Glacial fjords home to surprise coral — but maybe not for long

Bob Stone holds a 50 year old red tree coral. (Photo by Elizabeth Jenkins/KTOO)
Bob Stone holds a 50 year old red tree coral. (Photo by Elizabeth Jenkins/KTOO)

You might not expect coral to thrive in Southeast Alaska. But it exists in the silty waters of glacial fjords. Now scientists are wondering if the coral, which serves as important fish habitat, could be in danger from an invisible threat — ocean acidification. 

Inside a lab at the National Oceanic and Atmospheric Administration’s Juneau headquarters, Bob Stone is showing me a red tree coral plucked from the bottom of Tracy Arm fjord. This one is dried, the color of ramen noodles.

“If you feel it, it feels like popcorn,” Stone said.

But in the wild, he says it’s an intense red, like the color of salmon roe.

Stone is a fisheries research biologist at NOAA. And — until fairly recently — he didn’t know that coral could exist here.

“Until 2003 nobody did. Or if they did, they weren’t telling.”

Around 2004, someone did tell. Stone was giving a seminar and a person from the audience came up to him. They said they had seen this type of coral in a glacial fjord in Southeast Alaska.

“And I said, ‘no you didn’t’ … and they showed me the specimen and it was indeed that.”

The next year, NOAA received the funding to go see for themselves. Stone had his doubts because red tree coral typically lives far below the ocean’s surface —  in places like the Gulf of Alaska and Bering Sea, at depths of more than 2,000 feet.

Glacial fjords, on the other hand, can be shallow. But its unique landscape replicates the environment of deeper water, so the coral can thrive. For Stone and the other scientists, that was a huge surprise.

“The first time I saw one, I was amazed. I didn’t know what I was looking at,” Stone said. “They’re almost more of an orange color but they’re just a huge reddish orange tree under water. To me, they’re one of the more beautiful animals I’ve ever seen.”

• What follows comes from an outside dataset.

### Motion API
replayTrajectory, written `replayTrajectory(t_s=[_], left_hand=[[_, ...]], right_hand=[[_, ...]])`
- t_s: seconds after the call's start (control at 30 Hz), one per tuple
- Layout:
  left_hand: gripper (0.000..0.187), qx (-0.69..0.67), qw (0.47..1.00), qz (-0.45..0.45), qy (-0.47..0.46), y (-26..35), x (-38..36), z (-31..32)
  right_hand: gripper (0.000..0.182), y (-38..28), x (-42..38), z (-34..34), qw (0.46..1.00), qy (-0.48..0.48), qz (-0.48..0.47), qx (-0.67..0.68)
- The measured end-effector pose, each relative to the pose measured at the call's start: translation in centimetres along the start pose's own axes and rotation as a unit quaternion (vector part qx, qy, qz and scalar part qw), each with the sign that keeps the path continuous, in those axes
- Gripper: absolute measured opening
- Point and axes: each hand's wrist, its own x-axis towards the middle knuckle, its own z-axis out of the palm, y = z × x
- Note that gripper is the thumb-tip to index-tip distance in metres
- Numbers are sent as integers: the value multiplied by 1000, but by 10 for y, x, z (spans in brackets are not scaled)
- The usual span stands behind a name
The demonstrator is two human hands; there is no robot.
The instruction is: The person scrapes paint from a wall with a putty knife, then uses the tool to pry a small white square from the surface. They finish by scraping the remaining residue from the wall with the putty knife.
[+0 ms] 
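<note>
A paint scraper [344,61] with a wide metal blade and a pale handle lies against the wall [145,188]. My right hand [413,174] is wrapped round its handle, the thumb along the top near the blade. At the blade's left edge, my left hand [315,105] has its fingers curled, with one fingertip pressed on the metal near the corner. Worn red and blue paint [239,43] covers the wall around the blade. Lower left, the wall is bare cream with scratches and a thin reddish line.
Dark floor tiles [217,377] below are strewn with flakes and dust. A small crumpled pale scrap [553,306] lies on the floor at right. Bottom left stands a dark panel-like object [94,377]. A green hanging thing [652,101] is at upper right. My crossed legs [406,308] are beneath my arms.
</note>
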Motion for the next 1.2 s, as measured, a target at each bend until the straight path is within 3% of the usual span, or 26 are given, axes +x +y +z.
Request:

It also serves a very important function. Stone says scientists call the thickets of red tree coral “little forts” because they’re hideout for small species, like fish and crab.

Red tree corals are a focal point of the Deepwater Exploration of Glacier Bay National Park Expedition. These corals have been shown to be the foundation of diverse deepwater communities in Alaska. And can occur as shallow as 6 meters. Here several fish and urchins congregate around a large red tree coral. Image courtesy of NOAA- Alaska Fisheries Science Center and Deep- Sea Coral Research and Technology Program.
Image courtesy of NOAA Alaska Fisheries Science Center and Deep- Sea Coral Research and Technology Program.

But around the same time scientists were discovering just how versatile this coral could be, they were also becoming increasingly concerned about changes in the ocean.

“By the early 2000s, we had recognized the ocean was actually increasing in carbon dioxide level. That ocean acidification was happening,” said Tom Hurst.

He studies the effects of climate change on marine life at a NOAA lab in Oregon. And his primary focus is commercial fisheries in Alaska.

Hurst says, in part, the reason our oceans are becoming more acidic has to do with us.

“Primarily from the burning of fossil fuels,” Hurst said. “So, you’re taking all this carbon that was stored underground in the form of coal and oil. And as we burn it we’re releasing all that carbon into the atmosphere.”

And that becomes carbon dioxide which gets absorbed into the water. Now you’ve got a cocktail for ocean acidification. Still, Hurst says a big piece of the puzzle that’s missing for scientists is what that could mean for marine life.

“We don’t really yet have a good handle on which of those things are going to be affected, how much they’re going to be affected and how those changes are going to ripple through the food web,” Hurst said.

Already, in Washington state, ocean acidification has been linked to oysters not being able to fully develop their shells. As far as we know, that hasn’t happened in Alaska yet.

But scientists have named places like Southeast Alaska and the Aleutian Chain as potentially threatened spots. Hurst says what’s next is figuring out how — not if — ocean acidification will impact different forms of sea life.

Back at the NOAA lab in Juneau, Bob Stone is showing me a baby pollock suspended in a bottle. Typically, the coral helps shield the baby fish from predators.

“This one right here, I actually collected in the coral by hand,” Stone said.

Discovering the red tree coral in the glacial fjords has an added bonus. It makes it easier for scientists to retrieve since it’s in shallow water.  

Now Stone is conducting an experiment to see how much ocean acidification could hurt the coral down the line. It has an easily dissolvable skeleton. And scientists are wondering if the added chemicals in the water could make it harder for the coral to reproduce.

But ocean acidification may not be its only threat. The glacial fjords that are home to this surprise coral are also changing.

“Well, yeah. We now realize that, say for example, in Tracy Arm, that the two main glaciers that are there go up into the alpine, up into the valleys rather, that system will shut off,” Stone said.

When the glaciers disappear, the shallow water coral will, too.